REQUIRED ACTION
Reprint the whole of the data exactly.

=== Begin Enclosure ===

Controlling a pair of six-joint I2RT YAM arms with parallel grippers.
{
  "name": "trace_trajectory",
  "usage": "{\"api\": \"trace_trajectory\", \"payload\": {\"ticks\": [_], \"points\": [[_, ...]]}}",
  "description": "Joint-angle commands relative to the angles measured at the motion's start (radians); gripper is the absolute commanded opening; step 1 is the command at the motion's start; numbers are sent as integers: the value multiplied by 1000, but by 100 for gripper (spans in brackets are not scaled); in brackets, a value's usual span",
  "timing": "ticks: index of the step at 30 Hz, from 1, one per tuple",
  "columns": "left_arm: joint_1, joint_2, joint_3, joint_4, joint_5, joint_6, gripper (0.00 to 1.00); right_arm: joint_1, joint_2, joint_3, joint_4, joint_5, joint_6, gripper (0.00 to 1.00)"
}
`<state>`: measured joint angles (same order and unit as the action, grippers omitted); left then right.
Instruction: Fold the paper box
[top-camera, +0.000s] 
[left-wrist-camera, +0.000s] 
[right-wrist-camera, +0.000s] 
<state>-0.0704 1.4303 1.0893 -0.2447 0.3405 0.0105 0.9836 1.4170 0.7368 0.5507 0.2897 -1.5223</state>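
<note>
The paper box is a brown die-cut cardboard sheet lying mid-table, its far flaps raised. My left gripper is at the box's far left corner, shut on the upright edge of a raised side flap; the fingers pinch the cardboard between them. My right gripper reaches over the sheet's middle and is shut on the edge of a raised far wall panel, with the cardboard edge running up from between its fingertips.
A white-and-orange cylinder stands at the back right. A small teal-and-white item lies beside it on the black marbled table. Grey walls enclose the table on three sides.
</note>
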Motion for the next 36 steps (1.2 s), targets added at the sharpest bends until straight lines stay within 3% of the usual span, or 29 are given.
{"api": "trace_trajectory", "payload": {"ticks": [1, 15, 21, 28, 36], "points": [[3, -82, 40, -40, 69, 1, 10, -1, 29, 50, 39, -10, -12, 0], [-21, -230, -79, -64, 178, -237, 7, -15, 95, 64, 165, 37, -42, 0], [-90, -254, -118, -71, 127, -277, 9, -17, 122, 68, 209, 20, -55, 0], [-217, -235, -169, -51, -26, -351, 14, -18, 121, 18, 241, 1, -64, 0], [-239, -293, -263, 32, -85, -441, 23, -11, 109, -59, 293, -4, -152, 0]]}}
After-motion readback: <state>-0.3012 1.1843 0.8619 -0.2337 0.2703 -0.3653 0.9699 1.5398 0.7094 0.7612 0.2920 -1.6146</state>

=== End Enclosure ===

YOUR RESPONSE
Controlling a pair of six-joint I2RT YAM arms with parallel grippers.
{
  "name": "trace_trajectory",
  "usage": "{\"api\": \"trace_trajectory\", \"payload\": {\"ticks\": [_], \"points\": [[_, ...]]}}",
  "description": "Joint-angle commands relative to the angles measured at the motion's start (radians); gripper is the absolute commanded opening; step 1 is the command at the motion's start; numbers are sent as integers: the value multiplied by 1000, but by 100 for gripper (spans in brackets are not scaled); in brackets, a value's usual span",
  "timing": "ticks: index of the step at 30 Hz, from 1, one per tuple",
  "columns": "left_arm: joint_1, joint_2, joint_3, joint_4, joint_5, joint_6, gripper (0.00 to 1.00); right_arm: joint_1, joint_2, joint_3, joint_4, joint_5, joint_6, gripper (0.00 to 1.00)"
}
`<state>`: measured joint angles (same order and unit as the action, grippers omitted); left then right.
Instruction: Fold the paper box
[top-camera, +0.000s] 
[left-wrist-camera, +0.000s] 
[right-wrist-camera, +0.000s] 
<state>-0.0704 1.4303 1.0893 -0.2447 0.3405 0.0105 0.9836 1.4170 0.7368 0.5507 0.2897 -1.5223</state>
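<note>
The paper box is a brown die-cut cardboard sheet lying mid-table, its far flaps raised. My left gripper is at the box's far left corner, shut on the upright edge of a raised side flap; the fingers pinch the cardboard between them. My right gripper reaches over the sheet's middle and is shut on the edge of a raised far wall panel, with the cardboard edge running up from between its fingertips.
A white-and-orange cylinder stands at the back right. A small teal-and-white item lies beside it on the black marbled table. Grey walls enclose the table on three sides.
</note>
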Motion for the next 36 steps (1.2 s), targets added at the sharpest bends until straight lines stay within 3% of the usual span, or 29 are given.
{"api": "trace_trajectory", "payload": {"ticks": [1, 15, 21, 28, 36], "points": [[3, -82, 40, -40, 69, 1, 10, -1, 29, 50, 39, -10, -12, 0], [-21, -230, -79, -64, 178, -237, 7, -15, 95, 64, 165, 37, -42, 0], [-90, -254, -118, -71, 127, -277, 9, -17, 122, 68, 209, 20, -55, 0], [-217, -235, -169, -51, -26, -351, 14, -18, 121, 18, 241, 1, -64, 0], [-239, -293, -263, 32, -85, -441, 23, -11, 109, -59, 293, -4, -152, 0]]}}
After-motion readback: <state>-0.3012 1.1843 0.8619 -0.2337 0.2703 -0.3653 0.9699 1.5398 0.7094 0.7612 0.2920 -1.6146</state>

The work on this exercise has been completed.